Bevor du Liebe als nachteilig bezeichnest, solltest du mal (ganz unromantisch und nüchtern) darüber nachdenken, was passieren würde, wenn es sie nicht gäbe. Menschenaffen haben eine sehr lange Entwicklungszeit, und der Mensch ist dabei der absolute Rekordhalter. Ein Mensch wird allerfrühestens nach 12 Jahren geschlechtsreif. In dieser Zeit ist er von seinen Eltern abhängig. Wenn die Eltern durch nichts zusammengehalten würden, müsste ein Elternteil (wohl die Mutter) über ein Jahrzehnt lang Nahrung für zwei sammeln und alleine Raubtiere abwehren und den Nachwuchs aufziehen, was eine kaum zu bewältigende Herausforderung darstellt.

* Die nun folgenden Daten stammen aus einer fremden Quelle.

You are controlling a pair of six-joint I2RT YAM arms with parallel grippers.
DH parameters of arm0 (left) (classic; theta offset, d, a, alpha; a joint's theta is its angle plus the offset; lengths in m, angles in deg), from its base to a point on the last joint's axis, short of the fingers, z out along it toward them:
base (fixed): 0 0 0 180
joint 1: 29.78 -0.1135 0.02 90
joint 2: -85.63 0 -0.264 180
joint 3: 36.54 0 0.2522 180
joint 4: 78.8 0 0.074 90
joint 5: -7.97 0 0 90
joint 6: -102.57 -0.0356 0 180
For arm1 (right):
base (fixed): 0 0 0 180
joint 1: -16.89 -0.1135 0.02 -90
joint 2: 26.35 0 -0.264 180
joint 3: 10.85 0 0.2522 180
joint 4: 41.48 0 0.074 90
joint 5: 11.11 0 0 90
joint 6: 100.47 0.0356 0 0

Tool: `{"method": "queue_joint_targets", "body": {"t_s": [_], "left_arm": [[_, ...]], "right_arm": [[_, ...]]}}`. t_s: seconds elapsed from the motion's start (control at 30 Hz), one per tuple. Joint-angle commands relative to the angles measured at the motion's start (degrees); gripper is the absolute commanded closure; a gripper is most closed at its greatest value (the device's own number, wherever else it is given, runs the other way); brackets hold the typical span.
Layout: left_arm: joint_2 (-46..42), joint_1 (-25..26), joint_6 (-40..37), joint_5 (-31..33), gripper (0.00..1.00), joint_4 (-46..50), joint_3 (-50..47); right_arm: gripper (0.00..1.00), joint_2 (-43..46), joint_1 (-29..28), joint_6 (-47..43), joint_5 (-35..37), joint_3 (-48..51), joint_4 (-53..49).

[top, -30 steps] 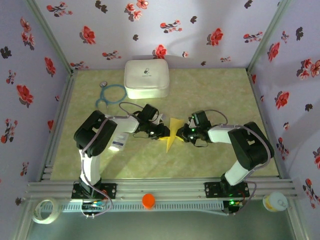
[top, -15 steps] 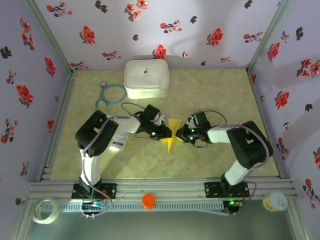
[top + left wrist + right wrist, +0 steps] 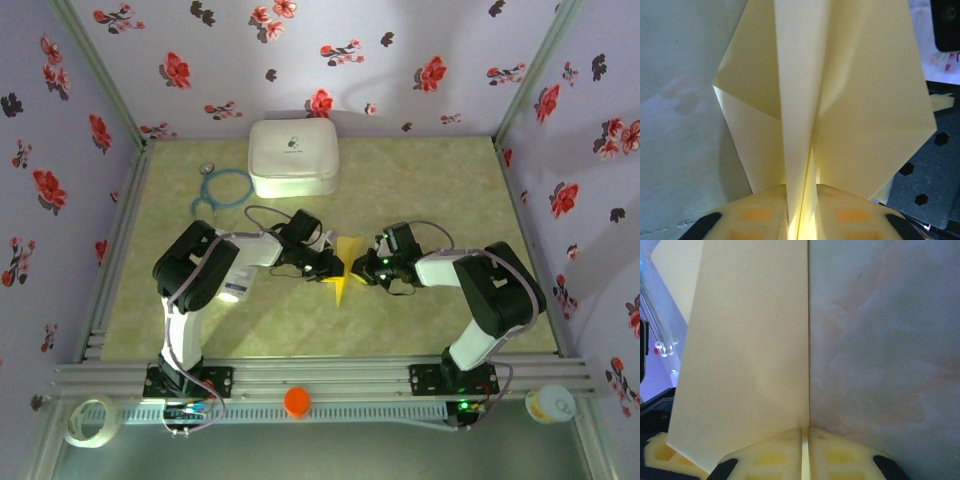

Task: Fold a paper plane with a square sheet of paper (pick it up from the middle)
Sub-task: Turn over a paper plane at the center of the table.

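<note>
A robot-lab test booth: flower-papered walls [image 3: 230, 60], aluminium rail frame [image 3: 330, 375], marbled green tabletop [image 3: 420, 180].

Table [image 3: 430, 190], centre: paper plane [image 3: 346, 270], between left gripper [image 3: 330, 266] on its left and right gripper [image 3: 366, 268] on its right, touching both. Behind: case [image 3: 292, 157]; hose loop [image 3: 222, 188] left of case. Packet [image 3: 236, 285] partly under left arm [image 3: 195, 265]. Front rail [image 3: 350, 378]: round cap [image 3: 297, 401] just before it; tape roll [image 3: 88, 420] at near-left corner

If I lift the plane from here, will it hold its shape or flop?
Probably light and floppy: the plane is thin folded paper with flaps standing apart. The layered centre crease likely adds lengthwise stiffness. With left gripper and right gripper both pinching it, uneven pulls could tear it.
</note>
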Motion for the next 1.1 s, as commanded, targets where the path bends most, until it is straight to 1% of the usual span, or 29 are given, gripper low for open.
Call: {"method": "queue_joint_targets", "body": {"t_s": [0.0, 0.2, 0.47, 0.5, 0.63, 0.73, 0.83, 1.07], "left_arm": [[0.78, 0.49, 0.54, -1.24, 0.83, -1.00, 1.26], [1.40, 0.52, 0.44, -0.95, 0.85, -0.48, 1.41], [2.55, 0.79, -0.46, 0.00, 0.83, 1.91, 2.69], [2.50, 0.79, -0.46, 0.00, 0.84, 1.92, 2.73], [1.38, 0.90, -0.95, 1.04, 0.91, 3.04, 2.91], [-0.38, 0.87, -1.98, 4.28, 0.95, 5.77, 3.25], [-2.90, 1.05, -4.24, 10.16, 0.97, 11.69, 4.48], [-6.52, 1.22, -6.58, 22.47, 0.98, 24.70, 8.52]], "right_arm": [[0.87, -1.26, -0.48, 1.35, -0.72, 0.85, 1.48], [0.87, -1.39, -0.52, 1.70, -0.84, 0.93, 2.20], [0.87, -1.48, -0.45, 2.05, -1.00, 1.02, 2.73], [0.87, -1.48, -0.45, 2.01, -0.94, 1.13, 2.64], [0.86, -1.23, -0.45, 2.10, -0.92, 1.24, 2.71], [0.85, -0.56, -0.45, 1.92, -0.42, 1.04, 1.93], [0.84, 0.96, -0.39, 1.33, 0.58, 0.93, 1.09], [0.85, 3.77, -0.19, 0.36, 3.65, 0.93, -1.48]]}}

Unsere lange Kindheit bringt uns Menschen durchaus evolutionäre Vorteile. Durch das lange Gehirnwachstum und die langen Lernphasen können Menschen ihre im Tierreich einzigartige Intelligenz (und Hybris) ausbilden. Aber damit das Konzept auch funktioniert, gibt es Voraussetzungen. Eine davon ist die starke Bindung zwischen Eltern und Kind, die das Überleben des Nachwuchses bis zur Geschlechtsreife garantiert. Danach ist auch die Bindung zwischen den Eltern redundant. Ein Blick in die Scheidungsstatistik bestätigt, dass die meisten Beziehungen gerade so lange halten, wie die Erziehung eines Kindes mindestens dauern sollte.

Brutpflege und Beziehungen, manchmal sogar lebenslange Bindungen sind übrigens auch im übrigen Tierreich keine Seltenheit. Auch die übrigen Primaten, Wale, Rabenvögel, Papageien und Elefanten sind zu komplexen Beziehungen und Gruppendynamiken fähig, die den unseren oft verblüffend ähnlich sind.

Kommentar von DiegoderAeltere ,

Danke für den Stern!

Antwort
von Bigbacon, 70

Ich denke,die weitere Evolution Hat alles noch ein bisschen komplizierter gemacht,aber im Grunde will vor allem der Mann das "Rudel" gegen Rivalen und Gefahren beschützen. Genauso wie bei anderen Lebewesen,die halbwegs intelligent sind. Der Mensch allerdings "denkt" über solche Dinge nach. Höhere Intelligenz hat eben nicht nur Vorteile :(

Antwort
von MuLiLoo, 55

Es gibt Liebe ganz einfach deswegen, damit man seine Familie nicht verlässt. Kinder brauchen nämlich Mutter und Vater, wenn man nur seine Kinder liebt, aber seinen Partner nicht könnte man sich einfach die Kinder schnappen und abhauen, oder seinen Partner umbringen.

Und man muss noch dazu sagen: Ursprünglich sind wir Menschen nicht dazu gemacht, ein Leben lang bei einem Partner zu bleiben, weshalb uns Treue auch manchmal so schwer fällt. Die Mutter/ den Vater seiner Kinder zu verlassen wenn die Kinder alt genug sind, ist nämlich wichtig, um sich weiter fortzupflanzen

Antwort
von PtVPtV, 54

Da gab es sowas nicht. Heutzutage gibt es immernoch Männer und Frauen, die den Urinstinkten folgen und mit jedem *** haben ohne Gefühle zu der Person empfinden zu können.